Después del ritual de celebración, el grupo de hinchas se dispersa por los alrededores del estadio, y el cajero y el ejecutivo casualmente caminan uno detrás del otro, buscando un taxi que los lleve de regreso a sus casas. De rato en rato el silencio de la noche se rompe con el grito de algún fanático que no quiere terminar de celebrar. De pronto, desde un pasaje lateral aparece un taxi, que frena inmediatamente ante el gesto simultáneo de los dos trabajadores bancarios. El resto de hinchas no parece interesarse en el taxi, probablemente la plata no les alcanza. Una vez que el taxi se ha detenido por completo ambos hacen el ademán de ganar la posición, pero inmediatamente corrigen el gesto para ceder el turno. El insólito gesto hacia un extraño se explica desde la solidaridad del hincha exultante por el triunfo. No hay que ceder, finalmente, porque han descubierto que sus destinos son cercanos, así que deciden compartir el taxi. El taxista comenta con ellos el resultado del partido y, distraído, no nota que en el semáforo que está más adelante, ahora en luz roja, hay un par de sujetos de aspecto sospechoso.
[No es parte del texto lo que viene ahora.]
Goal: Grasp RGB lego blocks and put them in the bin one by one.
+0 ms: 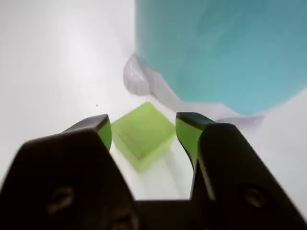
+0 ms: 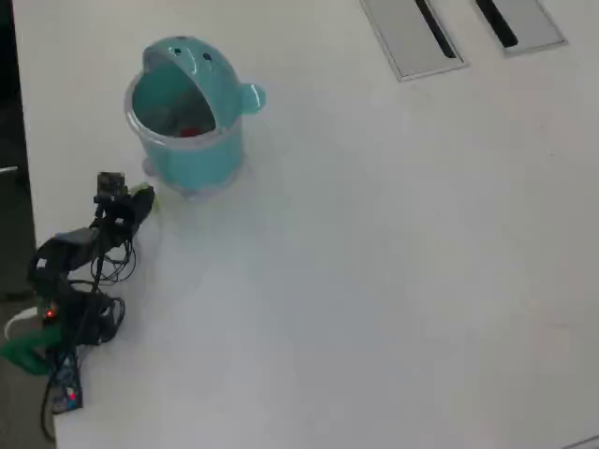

Cuando se detiene, uno de los sujetos abre violentamente la puerta del copiloto y amenaza con un arma al taxista, exigiéndole dinero con gritos e insultos. Los dos pasajeros, sentados atrás, reaccionan intentando reducir al asaltante, mientras el taxista paralizado de miedo, no atina a hacer nada. Entonces todo ocurre muy rápido. Antes de salir corriendo con un par de billetes de escaso valor, el asaltante habrá disparado cuatro veces. Horas después, morirán en la posta médica los dos pasajeros. Ya en su barrio, sintiéndose seguro, el asaltante, un hombre joven que de niño pedía monedas en los semáforos junto a una anciana que tal vez era su abuela, podrá comprar la dosis de pasta base de cocaína que esa noche necesitaba tanto. Hace tiempo que la alegría ya no es gratis.